La Organización de Materiales y Adquisiciones del Ministerio de Defensa danés (FMI, por sus siglas en danés: Forsvarsministeriets Materiel- og Indkøbsstyrelse) establece el Centro de Tecnología e Innovación para reforzar las capacidades en guerra electrónica. La unidad reunirá experiencia técnica y asesoramiento para responder a las exigencias del moderno entorno de combate.
La guerra electrónica (GE) ha pasado de ser un ámbito de nicho a convertirse en un factor decisivo para las operaciones militares modernas, según indica el FMI en un comunicado de prensa. Para hacer frente a esta evolución, el FMI ha creado una nueva unidad dentro de su división de desarrollo. El nuevo centro sustituye al Værnsfælles Videncenter (Centro de Conocimiento Conjunto de las Fuerzas Armadas danesas) y se compone de tres partes: la Sección Técnica, la Sección de GE y la Unidad de Innovación de la Defensa Danesa (DDIU, por sus siglas en inglés: Danish Defence Innovation Unit).

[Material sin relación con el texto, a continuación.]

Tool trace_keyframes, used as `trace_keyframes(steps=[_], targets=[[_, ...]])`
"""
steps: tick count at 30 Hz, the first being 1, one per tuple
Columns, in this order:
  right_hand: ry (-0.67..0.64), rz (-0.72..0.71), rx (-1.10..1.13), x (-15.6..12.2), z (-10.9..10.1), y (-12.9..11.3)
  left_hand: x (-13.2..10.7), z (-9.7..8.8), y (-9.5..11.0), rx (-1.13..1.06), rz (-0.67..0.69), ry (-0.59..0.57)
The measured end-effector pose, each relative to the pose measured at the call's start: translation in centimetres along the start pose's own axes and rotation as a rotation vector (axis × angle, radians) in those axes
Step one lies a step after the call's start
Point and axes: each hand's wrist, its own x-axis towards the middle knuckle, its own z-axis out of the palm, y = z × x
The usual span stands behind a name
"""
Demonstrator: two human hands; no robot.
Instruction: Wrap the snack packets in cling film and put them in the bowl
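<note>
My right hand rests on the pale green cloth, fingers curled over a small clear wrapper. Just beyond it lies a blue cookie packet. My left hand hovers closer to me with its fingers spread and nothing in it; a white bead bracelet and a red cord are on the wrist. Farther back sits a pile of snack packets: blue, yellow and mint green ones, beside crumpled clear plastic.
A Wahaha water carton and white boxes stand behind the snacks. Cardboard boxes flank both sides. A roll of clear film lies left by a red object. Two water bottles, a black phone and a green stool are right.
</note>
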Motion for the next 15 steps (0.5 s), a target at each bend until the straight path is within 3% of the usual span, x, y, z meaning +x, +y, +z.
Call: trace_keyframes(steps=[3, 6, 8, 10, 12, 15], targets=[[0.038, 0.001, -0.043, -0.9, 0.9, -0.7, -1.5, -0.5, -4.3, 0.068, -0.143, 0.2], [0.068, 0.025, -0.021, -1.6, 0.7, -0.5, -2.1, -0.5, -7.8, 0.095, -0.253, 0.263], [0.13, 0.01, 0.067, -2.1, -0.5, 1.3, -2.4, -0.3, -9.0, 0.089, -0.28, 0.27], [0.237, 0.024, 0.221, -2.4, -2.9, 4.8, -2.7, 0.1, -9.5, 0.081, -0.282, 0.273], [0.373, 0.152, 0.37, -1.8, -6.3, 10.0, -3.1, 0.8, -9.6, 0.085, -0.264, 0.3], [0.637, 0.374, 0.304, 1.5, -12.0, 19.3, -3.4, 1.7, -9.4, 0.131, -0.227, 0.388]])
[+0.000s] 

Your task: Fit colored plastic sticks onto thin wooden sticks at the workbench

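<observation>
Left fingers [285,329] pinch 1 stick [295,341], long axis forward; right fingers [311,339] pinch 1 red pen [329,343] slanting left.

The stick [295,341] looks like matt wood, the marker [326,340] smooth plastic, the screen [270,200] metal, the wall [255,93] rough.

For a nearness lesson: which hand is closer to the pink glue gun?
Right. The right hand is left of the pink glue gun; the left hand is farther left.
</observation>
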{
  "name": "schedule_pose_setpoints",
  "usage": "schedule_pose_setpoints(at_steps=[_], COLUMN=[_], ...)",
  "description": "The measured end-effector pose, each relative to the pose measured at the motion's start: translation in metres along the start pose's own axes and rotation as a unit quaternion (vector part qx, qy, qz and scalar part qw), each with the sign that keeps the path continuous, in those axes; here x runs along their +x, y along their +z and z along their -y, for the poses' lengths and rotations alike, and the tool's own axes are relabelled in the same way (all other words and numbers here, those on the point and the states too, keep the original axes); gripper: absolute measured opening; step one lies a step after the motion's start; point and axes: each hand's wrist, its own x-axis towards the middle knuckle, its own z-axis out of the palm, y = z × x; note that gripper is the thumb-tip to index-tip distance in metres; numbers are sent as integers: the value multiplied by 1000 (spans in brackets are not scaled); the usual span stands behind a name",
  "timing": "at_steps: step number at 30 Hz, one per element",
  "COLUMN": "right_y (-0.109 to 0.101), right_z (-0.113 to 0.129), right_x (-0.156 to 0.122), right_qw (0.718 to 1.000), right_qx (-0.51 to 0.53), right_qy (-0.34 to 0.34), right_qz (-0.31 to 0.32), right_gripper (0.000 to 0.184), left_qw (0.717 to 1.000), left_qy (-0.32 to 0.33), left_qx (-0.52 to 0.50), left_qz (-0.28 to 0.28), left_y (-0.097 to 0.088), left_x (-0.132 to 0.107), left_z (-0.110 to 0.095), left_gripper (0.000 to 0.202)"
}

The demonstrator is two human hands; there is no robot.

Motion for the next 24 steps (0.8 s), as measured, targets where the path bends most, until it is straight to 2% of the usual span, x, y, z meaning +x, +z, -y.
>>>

Kristian Pedersen, jefe de la Sección Técnica y jefe en funciones de la Sección de GE, describe el ámbito como central para todo, desde las comunicaciones por radio y datos hasta los sistemas de radar.
– Si no se es consciente de las amenazas y se carece de métodos para actuar cuando se está expuesto a la guerra electrónica del adversario, entonces uno está condenado, afirma.
El FMI señala que el objetivo de esta iniciativa es transformar el profundo conocimiento técnico en asesoramiento concreto para la defensa danesa. Esto abarca desde pruebas y simulaciones hasta la evaluación de nuevos sistemas antes de su adquisición. El FMI anuncia que procederá a reclutar nuevos técnicos y asesores para la Sección de GE a lo largo de 2026.
– Debemos contar con la experiencia técnica profunda para poder asesorar a quienes están a bordo de los buques, en los aviones y sobre el terreno, tanto cuando el FMI deba adquirir algo como cuando la Defensa deba emplearlo, afirma Kristian Pedersen.
El FMI sostiene que la necesidad de reforzar las capacidades de GE queda subrayada por las experiencias de la guerra en Ucrania, donde la interferencia (jamming) y el engaño (spoofing) de drones y comunicaciones son una realidad cotidiana. La evolución es rápida y las soluciones que funcionan hoy pueden quedar obsoletas con rapidez. Un ejemplo de adaptación tecnológica son los drones guiados mediante cable de fibra óptica para eludir las interferencias de radio.
Kristian Pedersen subraya que la capacidad no se limita únicamente a la protección.
– Sería ingenuo centrarse únicamente en el aspecto defensivo. Si nosotros mismos no disponemos de la capacidad y no podemos emplearla, estamos cediendo una ventaja, afirma.
La nueva estructura deberá garantizar que la guerra electrónica quede integrada en todas las adquisiciones militares, ya sea en el ámbito aéreo, naval o de vehículos terrestres.